Exercise objective »
Only some lines are wanted. Transcribe, exactly, the lines below from the line with "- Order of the" up to and including the line with "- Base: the".

Record excerpts »
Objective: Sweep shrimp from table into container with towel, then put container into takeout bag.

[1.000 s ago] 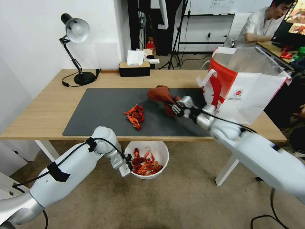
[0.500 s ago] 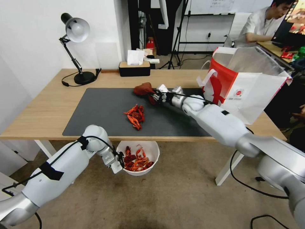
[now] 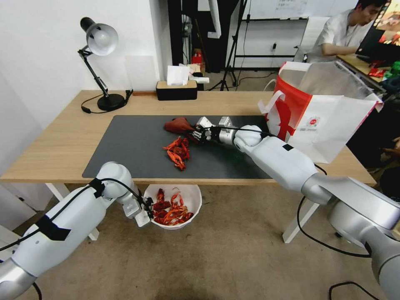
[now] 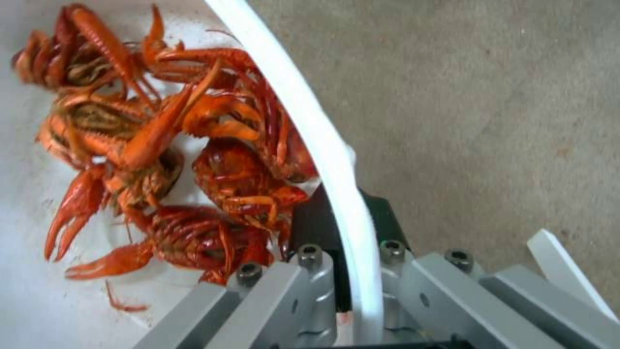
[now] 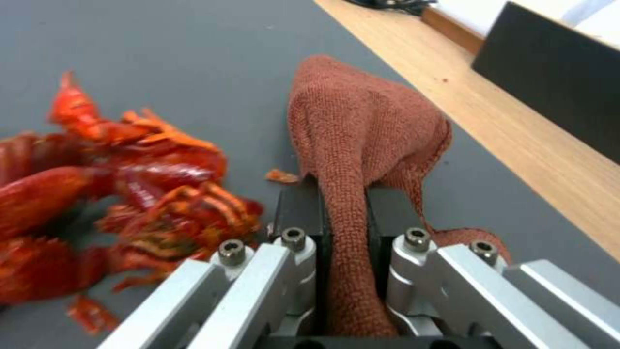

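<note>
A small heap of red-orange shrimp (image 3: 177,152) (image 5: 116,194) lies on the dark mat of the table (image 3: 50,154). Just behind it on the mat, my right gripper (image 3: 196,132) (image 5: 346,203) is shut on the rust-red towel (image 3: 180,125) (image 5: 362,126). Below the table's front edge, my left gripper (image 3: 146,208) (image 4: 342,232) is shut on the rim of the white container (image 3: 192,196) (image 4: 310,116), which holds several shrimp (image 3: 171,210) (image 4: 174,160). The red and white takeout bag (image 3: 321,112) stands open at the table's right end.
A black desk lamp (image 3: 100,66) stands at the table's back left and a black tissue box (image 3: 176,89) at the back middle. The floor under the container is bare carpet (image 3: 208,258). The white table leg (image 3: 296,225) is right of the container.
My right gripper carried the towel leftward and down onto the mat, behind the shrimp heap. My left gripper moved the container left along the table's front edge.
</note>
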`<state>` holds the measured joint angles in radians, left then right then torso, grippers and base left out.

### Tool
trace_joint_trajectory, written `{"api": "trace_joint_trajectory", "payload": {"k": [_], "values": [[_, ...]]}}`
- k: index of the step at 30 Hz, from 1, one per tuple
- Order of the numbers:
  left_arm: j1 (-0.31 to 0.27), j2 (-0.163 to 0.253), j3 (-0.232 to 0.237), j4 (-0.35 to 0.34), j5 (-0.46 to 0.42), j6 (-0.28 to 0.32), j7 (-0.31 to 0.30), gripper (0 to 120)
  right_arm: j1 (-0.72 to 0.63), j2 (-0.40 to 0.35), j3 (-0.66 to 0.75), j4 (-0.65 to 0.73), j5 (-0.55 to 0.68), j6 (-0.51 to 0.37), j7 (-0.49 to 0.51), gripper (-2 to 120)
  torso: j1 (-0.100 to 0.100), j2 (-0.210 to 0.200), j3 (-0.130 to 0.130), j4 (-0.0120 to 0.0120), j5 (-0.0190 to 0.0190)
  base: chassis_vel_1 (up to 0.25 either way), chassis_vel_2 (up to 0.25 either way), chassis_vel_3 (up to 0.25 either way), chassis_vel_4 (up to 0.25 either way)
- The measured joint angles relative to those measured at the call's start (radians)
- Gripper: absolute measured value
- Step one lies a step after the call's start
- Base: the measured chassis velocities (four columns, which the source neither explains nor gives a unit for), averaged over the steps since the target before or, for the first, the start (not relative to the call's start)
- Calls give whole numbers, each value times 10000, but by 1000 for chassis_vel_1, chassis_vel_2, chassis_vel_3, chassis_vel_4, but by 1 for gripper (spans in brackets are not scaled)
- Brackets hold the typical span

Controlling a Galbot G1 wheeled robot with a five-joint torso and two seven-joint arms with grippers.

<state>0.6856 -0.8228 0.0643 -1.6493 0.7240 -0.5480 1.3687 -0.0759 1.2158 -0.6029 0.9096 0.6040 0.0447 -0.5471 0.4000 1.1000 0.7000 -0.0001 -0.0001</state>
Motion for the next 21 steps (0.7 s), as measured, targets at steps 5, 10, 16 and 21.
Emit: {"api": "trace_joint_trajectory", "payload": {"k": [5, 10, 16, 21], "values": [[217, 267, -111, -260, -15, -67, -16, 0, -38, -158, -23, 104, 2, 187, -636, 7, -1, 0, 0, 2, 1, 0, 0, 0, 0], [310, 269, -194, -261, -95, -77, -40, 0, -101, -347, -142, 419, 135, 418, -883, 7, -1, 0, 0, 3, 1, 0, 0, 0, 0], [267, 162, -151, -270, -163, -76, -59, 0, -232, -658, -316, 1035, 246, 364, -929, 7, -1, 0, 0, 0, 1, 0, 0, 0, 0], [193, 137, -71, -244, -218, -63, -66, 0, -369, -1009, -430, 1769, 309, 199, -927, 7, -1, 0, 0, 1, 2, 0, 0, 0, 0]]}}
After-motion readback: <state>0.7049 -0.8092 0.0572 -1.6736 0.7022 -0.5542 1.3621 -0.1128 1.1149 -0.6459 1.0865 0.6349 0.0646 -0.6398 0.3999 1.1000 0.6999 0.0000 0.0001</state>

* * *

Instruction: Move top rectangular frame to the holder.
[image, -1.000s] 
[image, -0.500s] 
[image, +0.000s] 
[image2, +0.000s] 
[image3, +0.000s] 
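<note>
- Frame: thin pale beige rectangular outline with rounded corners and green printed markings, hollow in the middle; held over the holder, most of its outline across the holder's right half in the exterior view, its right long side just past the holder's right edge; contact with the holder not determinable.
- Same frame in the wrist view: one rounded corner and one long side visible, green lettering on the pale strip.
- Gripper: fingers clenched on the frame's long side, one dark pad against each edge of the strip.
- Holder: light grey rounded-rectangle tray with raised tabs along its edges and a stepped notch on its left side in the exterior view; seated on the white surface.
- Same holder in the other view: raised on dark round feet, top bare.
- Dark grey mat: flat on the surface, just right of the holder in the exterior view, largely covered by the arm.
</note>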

Solution to the exercise »
- Order of the numbers:
  left_arm: j1 (-0.31 to 0.27), j2 (-0.163 to 0.253), j3 (-0.232 to 0.237), j4 (-0.35 to 0.34), j5 (-0.46 to 0.42), j6 (-0.28 to 0.32), j7 (-0.31 to 0.30), gripper (0 to 120)
  right_arm: j1 (-0.72 to 0.63), j2 (-0.40 to 0.35), j3 (-0.66 to 0.75), j4 (-0.65 to 0.73), j5 (-0.55 to 0.68), j6 (-0.51 to 0.37), j7 (-0.49 to 0.51), gripper (-2 to 120)
  torso: j1 (-0.100 to 0.100), j2 (-0.210 to 0.200), j3 (-0.130 to 0.130), j4 (-0.0120 to 0.0120), j5 (-0.0190 to 0.0190)
  base: chassis_vel_1 (up to 0.25 either way), chassis_vel_2 (up to 0.25 either way), chassis_vel_3 (up to 0.25 either way), chassis_vel_4 (up to 0.25 either way)
- The measured joint angles relative to those measured at the call's start (radians)
- Gripper: absolute measured value
- Step one lies a step after the call's start
- Base: the measured chassis velocities (four columns, which the source neither explains nor gives a unit for), averaged over the steps since the target before or, for the first, the start (not relative to the call's start)

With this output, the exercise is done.